What needs to be done: Write out exactly, and only, the lines below from the line with "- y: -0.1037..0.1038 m" through the line with "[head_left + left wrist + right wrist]"; pictures do not belong in the copy.
******
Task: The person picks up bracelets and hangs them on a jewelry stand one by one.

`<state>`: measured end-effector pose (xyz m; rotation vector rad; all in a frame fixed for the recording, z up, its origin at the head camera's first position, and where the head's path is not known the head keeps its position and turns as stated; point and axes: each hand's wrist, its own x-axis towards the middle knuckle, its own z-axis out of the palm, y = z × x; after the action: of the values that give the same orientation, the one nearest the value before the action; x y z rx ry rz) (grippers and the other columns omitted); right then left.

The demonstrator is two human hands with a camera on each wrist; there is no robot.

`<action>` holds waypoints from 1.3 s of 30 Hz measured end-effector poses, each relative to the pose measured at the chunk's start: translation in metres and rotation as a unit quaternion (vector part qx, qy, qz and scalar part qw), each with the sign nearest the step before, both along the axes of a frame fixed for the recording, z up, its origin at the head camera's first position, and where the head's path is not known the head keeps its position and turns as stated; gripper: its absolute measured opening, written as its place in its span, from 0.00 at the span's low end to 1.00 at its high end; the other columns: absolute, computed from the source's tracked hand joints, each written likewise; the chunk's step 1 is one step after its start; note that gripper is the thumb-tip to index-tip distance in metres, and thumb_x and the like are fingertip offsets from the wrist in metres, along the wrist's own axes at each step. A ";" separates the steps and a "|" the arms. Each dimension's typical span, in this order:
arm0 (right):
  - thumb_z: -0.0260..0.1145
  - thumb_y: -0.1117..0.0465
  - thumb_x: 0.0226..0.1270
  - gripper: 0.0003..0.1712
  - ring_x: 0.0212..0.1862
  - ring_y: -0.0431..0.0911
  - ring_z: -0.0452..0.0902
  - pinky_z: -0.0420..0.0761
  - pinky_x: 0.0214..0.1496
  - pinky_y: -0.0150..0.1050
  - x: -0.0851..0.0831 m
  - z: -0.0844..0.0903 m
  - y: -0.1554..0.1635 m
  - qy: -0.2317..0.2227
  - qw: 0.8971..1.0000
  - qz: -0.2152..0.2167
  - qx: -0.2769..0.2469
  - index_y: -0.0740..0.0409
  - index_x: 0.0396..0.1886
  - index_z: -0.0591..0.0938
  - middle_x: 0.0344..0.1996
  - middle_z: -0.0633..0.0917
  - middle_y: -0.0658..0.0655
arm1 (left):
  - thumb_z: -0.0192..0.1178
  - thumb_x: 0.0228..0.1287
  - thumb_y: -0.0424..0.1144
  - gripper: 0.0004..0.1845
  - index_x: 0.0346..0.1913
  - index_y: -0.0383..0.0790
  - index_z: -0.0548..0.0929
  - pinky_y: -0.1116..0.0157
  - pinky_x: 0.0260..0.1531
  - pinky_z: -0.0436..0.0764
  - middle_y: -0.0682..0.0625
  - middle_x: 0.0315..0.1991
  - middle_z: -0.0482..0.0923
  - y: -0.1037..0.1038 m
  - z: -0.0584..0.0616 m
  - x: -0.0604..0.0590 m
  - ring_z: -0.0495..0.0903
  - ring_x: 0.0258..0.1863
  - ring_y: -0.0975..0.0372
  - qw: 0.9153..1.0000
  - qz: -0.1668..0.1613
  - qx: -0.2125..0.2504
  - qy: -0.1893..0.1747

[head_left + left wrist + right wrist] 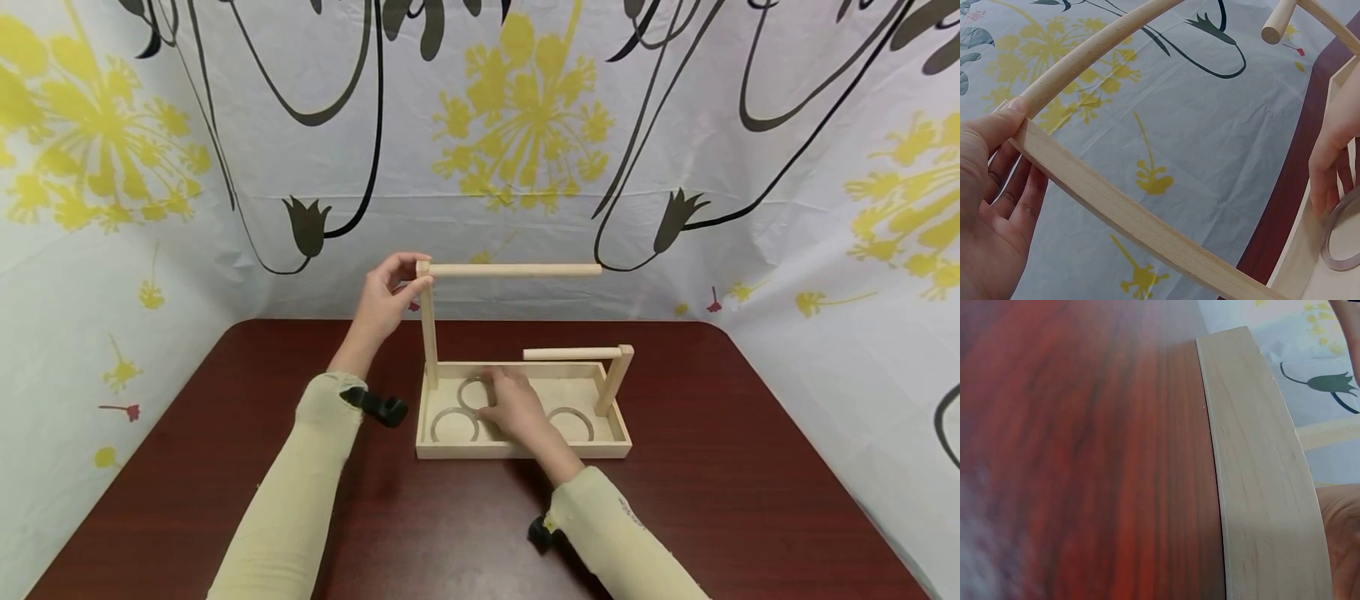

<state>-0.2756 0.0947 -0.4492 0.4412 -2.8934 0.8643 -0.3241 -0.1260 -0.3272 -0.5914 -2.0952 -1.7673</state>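
My left hand (385, 298) pinches the top of the tall wooden post (429, 333), where a long dowel (517, 270) joins it, pointing right. That post rises from the left end of a shallow wooden tray (517, 451). Over the tray my right hand (517, 408) reaches down, thumb and fingers bent about the edge of a pale ring (1327, 253) near the back wall. The hand partly hides this ring. In front lies a second ring (434, 427), and another ring (590, 426) lies to the right. Only part of the right hand shows in the right wrist view.
A shorter post (615, 383) stands at the tray's right end, with a short dowel (572, 354) pointing left. The tray sits on a dark red-brown table (712, 500). Behind hangs a white cloth (525, 233) with yellow and grey flower prints.
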 end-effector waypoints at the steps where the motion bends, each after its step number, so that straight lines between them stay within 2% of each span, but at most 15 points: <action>1: 0.82 0.60 0.48 0.36 0.63 0.62 0.74 0.74 0.66 0.54 0.000 0.000 0.000 0.001 1.000 -0.001 0.005 0.56 0.59 0.79 0.55 0.84 0.62 | 0.63 0.69 0.36 0.18 0.58 0.33 0.79 0.72 0.25 0.78 0.51 0.41 0.77 0.000 0.000 0.000 0.79 0.35 0.66 1.000 0.000 0.000 0.000; 9: 0.80 0.56 0.49 0.35 0.62 0.61 0.75 0.76 0.63 0.53 -0.003 0.000 0.001 -0.006 1.000 -0.004 0.004 0.52 0.59 0.81 0.56 0.83 0.63 | 0.63 0.69 0.35 0.19 0.58 0.31 0.79 0.72 0.25 0.78 0.51 0.40 0.77 0.001 0.000 0.001 0.79 0.34 0.66 1.000 -0.002 0.002 0.003; 14: 0.80 0.55 0.50 0.38 0.53 0.57 0.81 0.80 0.56 0.51 -0.002 0.001 0.003 -0.004 0.999 0.014 -0.045 0.58 0.62 0.79 0.52 0.84 0.62 | 0.63 0.69 0.34 0.18 0.58 0.31 0.79 0.72 0.25 0.78 0.54 0.40 0.77 0.001 -0.001 0.001 0.78 0.35 0.66 1.000 -0.001 0.002 0.005; 18: 0.79 0.56 0.52 0.41 0.51 0.54 0.84 0.82 0.53 0.49 -0.001 0.002 0.003 -0.008 0.996 0.028 -0.089 0.63 0.66 0.75 0.51 0.84 0.62 | 0.62 0.69 0.32 0.17 0.58 0.30 0.79 0.72 0.26 0.78 0.56 0.40 0.76 0.001 0.000 0.001 0.78 0.36 0.66 1.000 -0.002 0.004 0.004; 26: 0.78 0.60 0.52 0.43 0.50 0.58 0.84 0.85 0.53 0.46 0.005 0.007 0.000 -0.001 0.983 0.070 -0.169 0.63 0.68 0.72 0.52 0.84 0.65 | 0.63 0.69 0.33 0.17 0.58 0.31 0.79 0.72 0.24 0.78 0.55 0.39 0.77 0.001 -0.001 0.000 0.78 0.34 0.66 1.000 -0.005 0.011 0.002; 32: 0.76 0.65 0.53 0.42 0.51 0.60 0.83 0.85 0.54 0.44 0.010 0.015 -0.005 -0.003 0.969 0.104 -0.222 0.56 0.70 0.73 0.54 0.82 0.67 | 0.63 0.69 0.33 0.17 0.58 0.31 0.79 0.72 0.24 0.78 0.53 0.40 0.77 0.001 0.000 0.001 0.78 0.34 0.66 1.000 -0.007 0.012 0.006; 39: 0.76 0.66 0.54 0.41 0.52 0.58 0.82 0.85 0.55 0.43 0.017 0.023 -0.010 -0.004 0.963 0.115 -0.245 0.52 0.70 0.74 0.53 0.79 0.65 | 0.62 0.69 0.32 0.17 0.58 0.30 0.78 0.73 0.27 0.78 0.56 0.40 0.77 0.001 -0.001 0.001 0.78 0.36 0.67 1.000 -0.005 0.008 0.003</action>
<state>-0.2588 0.0843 -0.4262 0.7212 -2.5281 1.5597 -0.3233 -0.1245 -0.3280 -0.6030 -2.0753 -1.7851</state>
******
Written reply:
  - y: -0.1037..0.1038 m
  - z: -0.0584..0.0616 m
  - x: -0.0604..0.0590 m
  - ring_z: -0.0495..0.0903
  - ring_x: 0.0258..0.1863
  - ring_y: -0.0975..0.0372
  - qw: 0.9153..1.0000
  - qz: -0.1668..0.1613
  - qx: -0.2125..0.2504
  - qy: -0.1893..0.1747

[head_left + left wrist + right wrist] 

This exercise has been worked through to completion.